» **Records from a data source**
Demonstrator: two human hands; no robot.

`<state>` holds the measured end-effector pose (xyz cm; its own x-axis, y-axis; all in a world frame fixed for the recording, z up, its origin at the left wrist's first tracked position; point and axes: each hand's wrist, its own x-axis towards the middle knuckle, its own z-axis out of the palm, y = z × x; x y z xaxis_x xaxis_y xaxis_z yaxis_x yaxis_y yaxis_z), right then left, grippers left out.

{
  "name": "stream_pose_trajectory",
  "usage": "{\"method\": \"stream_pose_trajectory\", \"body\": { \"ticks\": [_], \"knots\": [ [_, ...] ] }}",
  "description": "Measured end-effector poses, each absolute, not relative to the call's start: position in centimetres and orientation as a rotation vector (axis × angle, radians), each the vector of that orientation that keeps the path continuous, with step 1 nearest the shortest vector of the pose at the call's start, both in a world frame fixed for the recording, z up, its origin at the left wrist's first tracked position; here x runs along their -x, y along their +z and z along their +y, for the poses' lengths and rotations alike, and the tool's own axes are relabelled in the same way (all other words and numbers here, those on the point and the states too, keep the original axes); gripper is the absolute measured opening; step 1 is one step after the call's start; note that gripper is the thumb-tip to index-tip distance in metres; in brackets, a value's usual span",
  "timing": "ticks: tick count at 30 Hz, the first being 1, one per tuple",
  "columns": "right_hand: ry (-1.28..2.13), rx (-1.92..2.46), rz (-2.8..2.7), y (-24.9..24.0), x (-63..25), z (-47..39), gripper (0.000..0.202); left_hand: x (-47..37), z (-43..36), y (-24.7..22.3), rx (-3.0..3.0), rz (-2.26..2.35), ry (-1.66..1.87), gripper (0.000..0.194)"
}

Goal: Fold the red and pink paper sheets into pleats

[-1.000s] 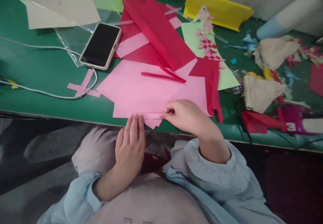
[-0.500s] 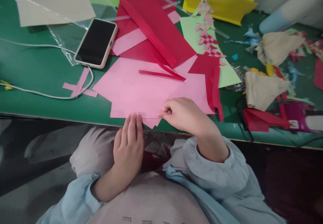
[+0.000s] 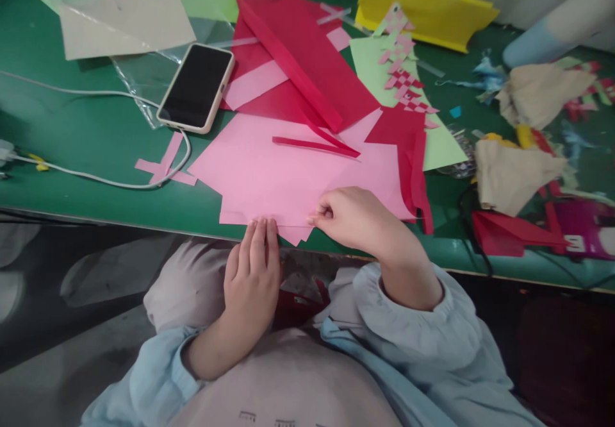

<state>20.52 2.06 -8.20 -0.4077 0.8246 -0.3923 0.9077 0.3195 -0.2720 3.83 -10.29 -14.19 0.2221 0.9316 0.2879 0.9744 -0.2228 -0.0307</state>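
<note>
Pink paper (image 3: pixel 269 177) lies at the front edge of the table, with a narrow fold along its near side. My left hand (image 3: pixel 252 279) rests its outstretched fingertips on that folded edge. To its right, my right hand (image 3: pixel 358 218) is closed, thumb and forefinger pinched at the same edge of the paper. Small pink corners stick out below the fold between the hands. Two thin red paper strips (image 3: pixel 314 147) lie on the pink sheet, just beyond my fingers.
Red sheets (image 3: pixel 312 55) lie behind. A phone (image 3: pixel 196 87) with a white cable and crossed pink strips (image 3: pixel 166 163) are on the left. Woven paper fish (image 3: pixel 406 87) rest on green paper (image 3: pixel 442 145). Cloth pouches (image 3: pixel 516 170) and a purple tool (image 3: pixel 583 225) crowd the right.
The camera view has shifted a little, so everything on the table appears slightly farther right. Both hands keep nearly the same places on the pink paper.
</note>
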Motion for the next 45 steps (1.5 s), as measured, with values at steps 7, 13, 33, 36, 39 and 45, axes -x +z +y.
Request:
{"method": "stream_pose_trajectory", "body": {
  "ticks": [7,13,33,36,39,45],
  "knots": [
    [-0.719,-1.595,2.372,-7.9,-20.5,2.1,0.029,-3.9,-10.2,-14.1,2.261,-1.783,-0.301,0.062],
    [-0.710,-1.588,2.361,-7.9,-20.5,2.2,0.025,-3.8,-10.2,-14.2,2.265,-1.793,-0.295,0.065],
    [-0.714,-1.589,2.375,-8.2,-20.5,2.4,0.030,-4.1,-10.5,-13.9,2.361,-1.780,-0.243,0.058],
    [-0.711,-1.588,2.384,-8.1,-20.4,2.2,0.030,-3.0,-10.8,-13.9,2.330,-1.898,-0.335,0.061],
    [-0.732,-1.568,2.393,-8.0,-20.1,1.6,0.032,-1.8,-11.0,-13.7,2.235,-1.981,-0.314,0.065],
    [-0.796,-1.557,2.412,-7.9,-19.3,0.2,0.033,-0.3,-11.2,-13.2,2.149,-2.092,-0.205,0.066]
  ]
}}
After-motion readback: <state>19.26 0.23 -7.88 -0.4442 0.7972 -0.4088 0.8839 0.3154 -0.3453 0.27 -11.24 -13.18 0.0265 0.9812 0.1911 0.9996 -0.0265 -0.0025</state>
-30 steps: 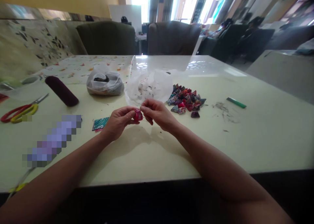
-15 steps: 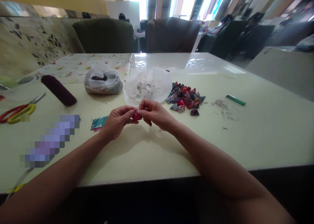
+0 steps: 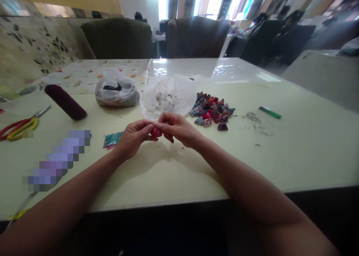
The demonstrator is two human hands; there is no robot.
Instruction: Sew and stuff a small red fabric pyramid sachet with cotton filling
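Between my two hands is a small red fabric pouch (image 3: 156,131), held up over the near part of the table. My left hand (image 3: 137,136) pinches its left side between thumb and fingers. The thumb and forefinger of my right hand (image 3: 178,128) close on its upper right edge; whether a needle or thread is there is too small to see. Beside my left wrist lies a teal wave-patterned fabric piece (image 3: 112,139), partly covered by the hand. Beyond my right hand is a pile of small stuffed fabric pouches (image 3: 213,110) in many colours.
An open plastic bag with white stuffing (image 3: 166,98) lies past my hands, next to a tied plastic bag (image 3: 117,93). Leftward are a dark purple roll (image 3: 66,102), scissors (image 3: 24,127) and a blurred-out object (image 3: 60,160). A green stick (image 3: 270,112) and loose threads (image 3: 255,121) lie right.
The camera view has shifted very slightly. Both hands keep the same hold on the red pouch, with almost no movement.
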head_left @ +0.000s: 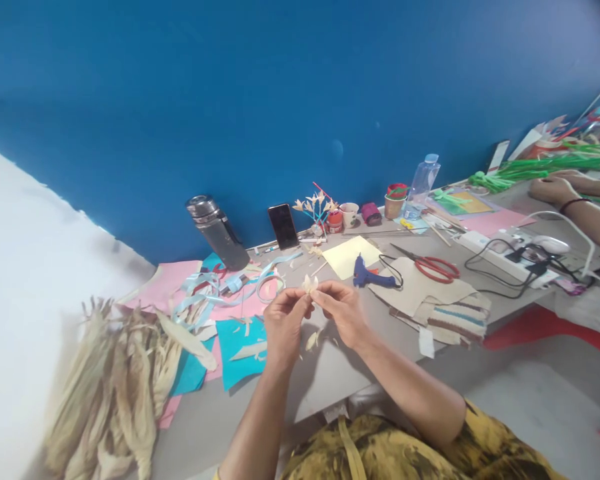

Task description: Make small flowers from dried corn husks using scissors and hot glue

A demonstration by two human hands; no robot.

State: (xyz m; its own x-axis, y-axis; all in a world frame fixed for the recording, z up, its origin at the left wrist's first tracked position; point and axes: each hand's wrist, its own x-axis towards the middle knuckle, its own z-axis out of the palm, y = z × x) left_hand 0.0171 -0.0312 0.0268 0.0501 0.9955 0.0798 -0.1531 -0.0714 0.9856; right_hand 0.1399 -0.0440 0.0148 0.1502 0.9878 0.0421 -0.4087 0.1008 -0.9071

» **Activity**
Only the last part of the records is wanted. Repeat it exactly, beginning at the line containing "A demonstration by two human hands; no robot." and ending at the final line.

» **Solution to the exercise**
A demonstration by two human hands; no robot.

State: (xyz m; its own x-axis, y-axis; all in a world frame fixed for the recording, z up, its origin at the left wrist's first tracked position; point and axes: each hand's wrist, its own x-axis towards the middle knuckle, its own z-axis out of the palm, y = z × x) left_hand 0.0171 -0.0312 0.0268 0.0501 0.9955 0.0798 -0.1531 -0.0714 0.9856; right_hand 0.1399 -0.0440 0.0148 0.1502 0.9878 0.0421 -0.4087 0.1008 -0.9071

That finishes the exercise, with nothing more to add.